I was told by a military police officer to not have Twitter open at all in the morning. That was not a warning to stop sending messages on Twitter. It was a warning to just not have any window up that might make it look like I was considering sending messages on Twitter.

Later in the afternoon, I was told by a military police officer not to have any windows open at all. I told him I was not doing anything. In typical police fashion, he said he was not going to discuss it with me here, but if I wanted to have a discussion, we could take this outside. I had nothing to explain. I signed no rules requiring me to not have windows open on my computer. I also do not have to make his job easier by having them closed.

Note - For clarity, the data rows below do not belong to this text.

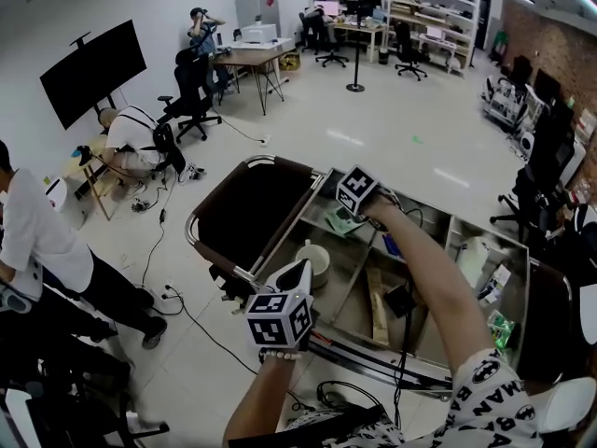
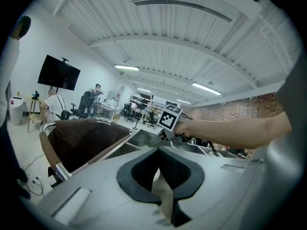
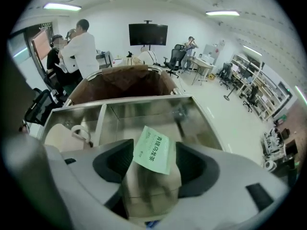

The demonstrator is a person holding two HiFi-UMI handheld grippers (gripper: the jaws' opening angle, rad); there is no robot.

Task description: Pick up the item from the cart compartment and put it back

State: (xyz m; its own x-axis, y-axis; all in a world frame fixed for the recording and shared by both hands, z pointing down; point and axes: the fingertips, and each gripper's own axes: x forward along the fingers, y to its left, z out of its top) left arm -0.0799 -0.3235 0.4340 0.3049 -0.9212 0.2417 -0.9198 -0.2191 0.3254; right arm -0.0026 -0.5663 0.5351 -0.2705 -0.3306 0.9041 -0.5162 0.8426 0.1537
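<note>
Your right gripper (image 1: pixel 350 211) is clamped on a tan packet (image 1: pixel 341 222) with a pale green label. In the right gripper view the jaws (image 3: pixel 152 169) stand apart only as far as the packet (image 3: pixel 149 186) is wide. Both dark pads press on its sides, and the label (image 3: pixel 153 150) sticks out past the tips.

You hold the packet over the cart (image 1: pixel 448 222), above the steel compartment at the end next to the brown bag (image 1: pixel 247 208). It sits on the side of the cart away from you. It looks clear of that compartment's floor (image 3: pixel 144 111), though no view shows the gap plainly.

A white jug (image 1: pixel 314 261) stands in the cart compartment nearer you. In the right gripper view the jug (image 3: pixel 67 133) is just across the divider from the packet.

Your left gripper (image 1: pixel 297 271) is at the near rim of the cart, beside the bag, pointing upward. In the left gripper view its jaws (image 2: pixel 160 176) are drawn together, with only a thin pale slit between the pads and nothing gripped. Past them you can see the bag (image 2: pixel 86 138) and your right arm reaching across the cart (image 2: pixel 139 138).
</note>
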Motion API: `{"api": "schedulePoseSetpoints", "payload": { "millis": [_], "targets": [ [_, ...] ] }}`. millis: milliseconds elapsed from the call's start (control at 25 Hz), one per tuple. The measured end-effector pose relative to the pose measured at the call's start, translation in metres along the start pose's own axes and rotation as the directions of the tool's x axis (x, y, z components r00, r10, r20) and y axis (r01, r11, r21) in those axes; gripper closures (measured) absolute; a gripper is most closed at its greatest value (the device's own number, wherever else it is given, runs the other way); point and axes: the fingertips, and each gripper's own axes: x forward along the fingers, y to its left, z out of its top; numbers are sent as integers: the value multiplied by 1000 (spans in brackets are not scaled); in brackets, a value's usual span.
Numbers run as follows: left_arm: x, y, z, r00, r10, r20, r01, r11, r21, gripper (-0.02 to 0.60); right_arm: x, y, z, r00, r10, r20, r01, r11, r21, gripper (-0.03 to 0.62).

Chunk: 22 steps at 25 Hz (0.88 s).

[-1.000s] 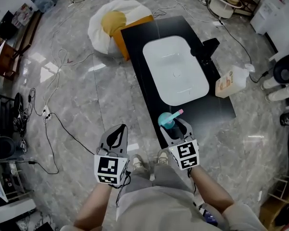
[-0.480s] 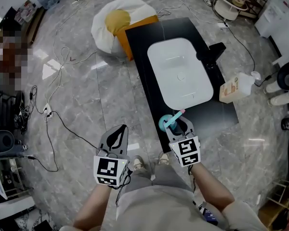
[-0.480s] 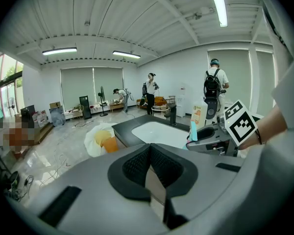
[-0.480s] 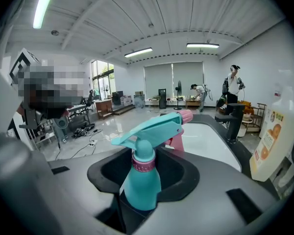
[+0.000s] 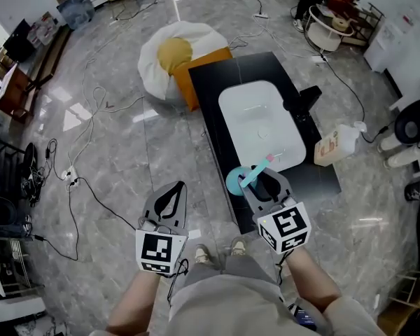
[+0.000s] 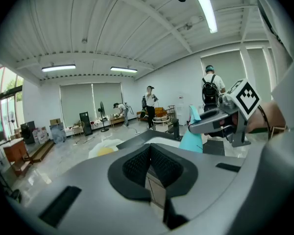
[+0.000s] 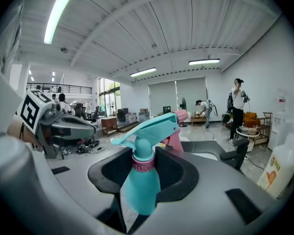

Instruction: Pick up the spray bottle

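Right gripper (image 5: 264,185), jaws just closed in, pinches the turquoise plastic spray bottle (image 7: 137,185) at its pink collar (image 7: 143,164), over the black countertop's (image 5: 211,93) near end. Probably light, smooth, slippery; the neck grip suits.

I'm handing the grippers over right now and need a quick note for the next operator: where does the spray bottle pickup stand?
Right gripper: its jaws have just been closing and are clamped on the teal spray bottle around its neck.
Left gripper: shut, empty, over the floor beside the black counter.
Done: the bottle is gripped and looks raised over the counter's near end.
Left: confirm it is clear of the counter and hold it steady.
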Motion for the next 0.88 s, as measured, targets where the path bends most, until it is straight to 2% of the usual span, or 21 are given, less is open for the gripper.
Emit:
{"api": "schedulePoseSetpoints", "payload": {
  "millis": [80,160,360,480,720,880],
  "targets": [
    [-4,2,17,999,-10,31,8,999,54,561,-8,5,27,999,4,42,-3,1000,-23,424],
    [-12,8,37,998,-1,71,-3,998,65,561,-16,11,51,998,-2,68,6,998,-59,425],
    [-50,25,93,978,58,202,-60,998,4,561,-47,38,107,991,14,136,6,989,-147,427],
    [-73,31,116,965,72,252,-75,997,2,561,-68,57,136,983,26,182,7,984,-179,427],
    [-118,40,140,948,96,303,-97,995,-11,561,-112,95,178,963,45,267,8,981,-196,427],
    [-141,47,138,943,115,313,-133,991,34,561,-133,115,186,955,75,286,-11,976,-219,430]
  ]
}}
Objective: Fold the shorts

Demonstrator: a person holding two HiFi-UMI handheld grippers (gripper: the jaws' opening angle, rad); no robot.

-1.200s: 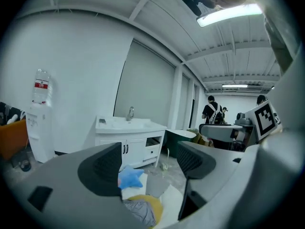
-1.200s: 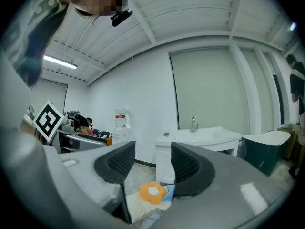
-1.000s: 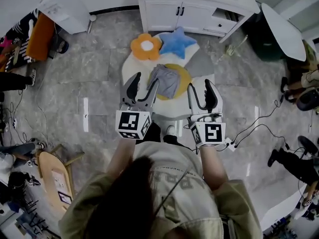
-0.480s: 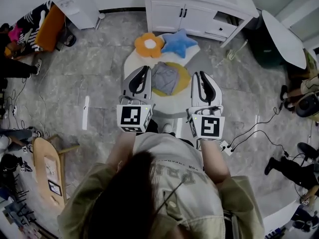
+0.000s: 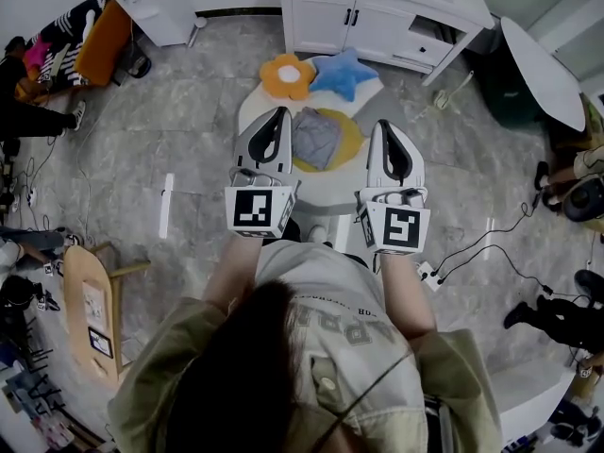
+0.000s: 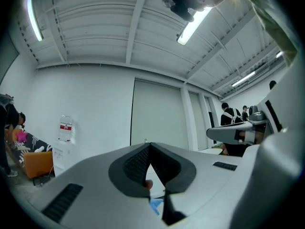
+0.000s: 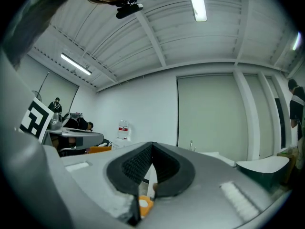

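Observation:
The grey shorts (image 5: 316, 137) lie as a small folded bundle on a yellow mat (image 5: 351, 141) on the round white table (image 5: 326, 194). My left gripper (image 5: 279, 113) hovers beside the shorts' left edge. My right gripper (image 5: 386, 125) hovers to their right, apart from them. Both jaws have just been closing and now stand shut with nothing between them. In the left gripper view the left gripper (image 6: 149, 145) points level at a white wall, pads together. The right gripper (image 7: 152, 145) shows the same in the right gripper view.
An orange flower cushion (image 5: 286, 75) and a blue star cushion (image 5: 342, 72) lie at the table's far side. A white cabinet (image 5: 377, 8) stands behind. A wooden chair (image 5: 90, 314) is at the left, cables (image 5: 472, 253) on the floor right, people at the edges.
Both grippers went from open to shut, empty, and lifted off the table. The shorts stay lying on the mat.

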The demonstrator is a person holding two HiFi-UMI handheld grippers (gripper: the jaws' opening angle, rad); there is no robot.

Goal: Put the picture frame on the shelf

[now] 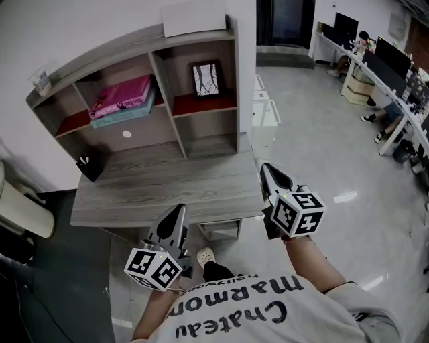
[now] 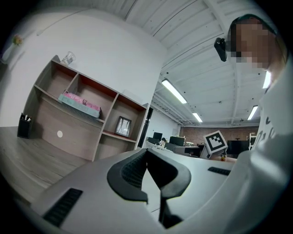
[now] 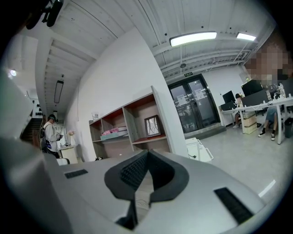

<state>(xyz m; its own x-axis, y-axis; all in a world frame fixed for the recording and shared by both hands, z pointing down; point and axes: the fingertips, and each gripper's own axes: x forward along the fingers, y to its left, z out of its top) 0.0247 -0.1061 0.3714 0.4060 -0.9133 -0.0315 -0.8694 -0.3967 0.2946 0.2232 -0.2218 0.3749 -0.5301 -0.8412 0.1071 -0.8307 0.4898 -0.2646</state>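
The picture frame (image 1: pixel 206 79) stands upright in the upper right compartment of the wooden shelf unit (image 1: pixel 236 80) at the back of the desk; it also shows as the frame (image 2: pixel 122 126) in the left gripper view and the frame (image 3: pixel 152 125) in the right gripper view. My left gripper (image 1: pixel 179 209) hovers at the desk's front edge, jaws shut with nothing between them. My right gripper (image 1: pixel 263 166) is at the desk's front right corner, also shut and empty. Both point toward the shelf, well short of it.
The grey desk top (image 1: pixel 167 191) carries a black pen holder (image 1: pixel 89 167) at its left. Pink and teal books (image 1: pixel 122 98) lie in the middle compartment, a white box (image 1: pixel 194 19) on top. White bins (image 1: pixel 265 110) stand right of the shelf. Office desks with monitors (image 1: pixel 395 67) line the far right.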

The justification for the presence of military police was that reporters had been “violating” the rules. I asked, from an enforcement perspective, if the public affairs officers had decided to not remove reporters who were “violating” the rules. I was unaware that reporters were routinely “violating” any rules.

What I was essentially told is that there have been people here for a long time covering the court martial. Instead of telling them they could no longer cover, it was best to send people over, who could setup a security regime press would have to submit to inside the media center.

The military has someone tracking messages sent on Twitter. They know who is credentialed to cover the proceedings and can monitor the Internet for updates. The military can also pull reporters aside and enforce the rules, rather than engage in collective punishment.

The snooping on journalists was a purely authoritarian reaction, but it has not continued today. I made a recommendation yesterday that the military choose one or the other: patrol the press with armed military police or kill the Internet when court is gaveled to order. They decided to end the patrolling and turn off the Internet at the end of each break or recess.

Court illustrations by Clark Stoeckley. Used with permission.